In fact there are numerous characters making their IDW debuts this issue, from the Wreckers to the bots on Prime's ship, and the cons on Nebulos. Yet they are introduced in a natural, almost effortless way, so that the reader's not overwhelmed and doesn't feel detrimental to the flow of story. There's no sense that they've been shoehorned in just to get fanboys foaming at the mouth. The story has also stepped-up several gears from Infiltration, where the plot was a 'slow burn' and readers were drip-fed characters. It wasn't everyone's cup of tea but I'm sure its detractors will be much happier with Stormbringer.

Another big plus is the return of the celebrated Furman- Figueroa partnership, a combination that worked well in the War Within (possibly Dreamwave's most successful TF series). Fig impressed a lot of fans back in the day for his skill at re-imagining characters like Prime, Grimlock, Starscream and Megatron, and giving them pre-Earth Cybertron forms and transformations. This time he's gone further, sprucing up the previous naff robot forms of Bludgeon and the Pretenders and making them look like robotic versions of their shells.

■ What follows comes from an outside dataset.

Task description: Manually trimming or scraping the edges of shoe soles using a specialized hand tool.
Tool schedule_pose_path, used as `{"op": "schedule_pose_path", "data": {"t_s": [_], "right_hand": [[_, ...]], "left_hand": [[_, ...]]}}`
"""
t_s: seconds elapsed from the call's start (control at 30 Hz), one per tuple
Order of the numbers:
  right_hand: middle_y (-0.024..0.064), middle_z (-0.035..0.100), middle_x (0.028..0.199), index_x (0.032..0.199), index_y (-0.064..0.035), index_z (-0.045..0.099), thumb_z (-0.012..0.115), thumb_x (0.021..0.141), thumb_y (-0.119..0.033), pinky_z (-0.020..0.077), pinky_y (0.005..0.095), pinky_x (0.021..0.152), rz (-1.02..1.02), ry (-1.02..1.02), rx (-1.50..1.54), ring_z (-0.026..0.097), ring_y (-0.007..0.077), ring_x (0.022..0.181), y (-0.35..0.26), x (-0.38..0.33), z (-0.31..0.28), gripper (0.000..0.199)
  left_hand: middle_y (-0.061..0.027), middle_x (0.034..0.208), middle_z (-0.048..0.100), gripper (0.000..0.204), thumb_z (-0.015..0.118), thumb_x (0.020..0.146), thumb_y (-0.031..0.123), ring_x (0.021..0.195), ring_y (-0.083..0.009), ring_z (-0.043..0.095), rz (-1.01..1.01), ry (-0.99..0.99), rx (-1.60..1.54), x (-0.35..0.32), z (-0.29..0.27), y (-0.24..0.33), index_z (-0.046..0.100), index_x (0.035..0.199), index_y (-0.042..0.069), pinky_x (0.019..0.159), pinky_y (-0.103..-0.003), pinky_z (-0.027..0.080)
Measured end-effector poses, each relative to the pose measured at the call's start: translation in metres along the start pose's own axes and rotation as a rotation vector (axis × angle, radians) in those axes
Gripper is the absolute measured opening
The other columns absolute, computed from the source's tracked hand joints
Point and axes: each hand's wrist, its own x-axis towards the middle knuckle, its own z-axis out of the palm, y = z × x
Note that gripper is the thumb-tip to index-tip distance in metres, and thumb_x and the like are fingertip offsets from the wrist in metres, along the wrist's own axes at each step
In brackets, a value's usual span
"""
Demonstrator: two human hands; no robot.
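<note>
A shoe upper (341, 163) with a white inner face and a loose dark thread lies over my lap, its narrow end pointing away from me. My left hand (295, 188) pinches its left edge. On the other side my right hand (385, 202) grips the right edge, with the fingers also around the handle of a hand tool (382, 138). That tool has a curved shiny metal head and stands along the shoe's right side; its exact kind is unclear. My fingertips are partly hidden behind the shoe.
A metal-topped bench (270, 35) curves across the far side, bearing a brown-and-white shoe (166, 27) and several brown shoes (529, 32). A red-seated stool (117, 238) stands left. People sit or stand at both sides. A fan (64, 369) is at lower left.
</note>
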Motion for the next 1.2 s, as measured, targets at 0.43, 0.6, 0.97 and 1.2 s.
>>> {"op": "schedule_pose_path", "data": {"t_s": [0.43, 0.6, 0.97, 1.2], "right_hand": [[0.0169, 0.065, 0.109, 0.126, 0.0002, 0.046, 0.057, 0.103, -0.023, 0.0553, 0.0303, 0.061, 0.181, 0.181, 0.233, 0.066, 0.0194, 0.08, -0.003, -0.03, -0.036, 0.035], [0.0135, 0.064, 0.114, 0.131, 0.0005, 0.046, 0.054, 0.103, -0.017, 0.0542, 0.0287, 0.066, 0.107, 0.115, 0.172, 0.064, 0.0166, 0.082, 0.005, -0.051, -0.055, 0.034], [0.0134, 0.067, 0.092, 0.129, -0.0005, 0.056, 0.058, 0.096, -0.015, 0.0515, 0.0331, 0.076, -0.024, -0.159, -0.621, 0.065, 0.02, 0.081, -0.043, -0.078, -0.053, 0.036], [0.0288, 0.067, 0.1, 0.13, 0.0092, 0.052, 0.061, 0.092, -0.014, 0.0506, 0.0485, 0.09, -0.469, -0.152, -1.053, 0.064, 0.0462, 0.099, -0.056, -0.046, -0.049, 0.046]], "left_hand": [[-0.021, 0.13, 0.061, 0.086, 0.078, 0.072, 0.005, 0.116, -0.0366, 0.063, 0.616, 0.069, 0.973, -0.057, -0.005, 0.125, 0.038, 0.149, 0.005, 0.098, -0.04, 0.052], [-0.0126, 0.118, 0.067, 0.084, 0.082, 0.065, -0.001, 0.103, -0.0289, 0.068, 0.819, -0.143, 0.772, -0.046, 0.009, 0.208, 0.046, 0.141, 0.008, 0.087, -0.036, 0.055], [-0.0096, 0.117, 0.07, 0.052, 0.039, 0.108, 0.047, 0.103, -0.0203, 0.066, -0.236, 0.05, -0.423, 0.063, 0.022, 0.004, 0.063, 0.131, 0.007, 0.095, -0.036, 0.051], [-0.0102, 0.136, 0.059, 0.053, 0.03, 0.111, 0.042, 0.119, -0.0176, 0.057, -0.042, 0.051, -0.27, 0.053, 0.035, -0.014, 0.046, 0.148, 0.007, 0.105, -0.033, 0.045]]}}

Bludgeon himself looks decidedly skeletal with parts of his face and bodywork missing, giving him a corpse-like appearance. The same is true for Finback, who has been given a new head design, similar to his nautical shell. I can't be sure looking at this, whether they've already undergone some Pretender formatting or always looked like this. But their more animalistic appearance works well. Roll on issue three.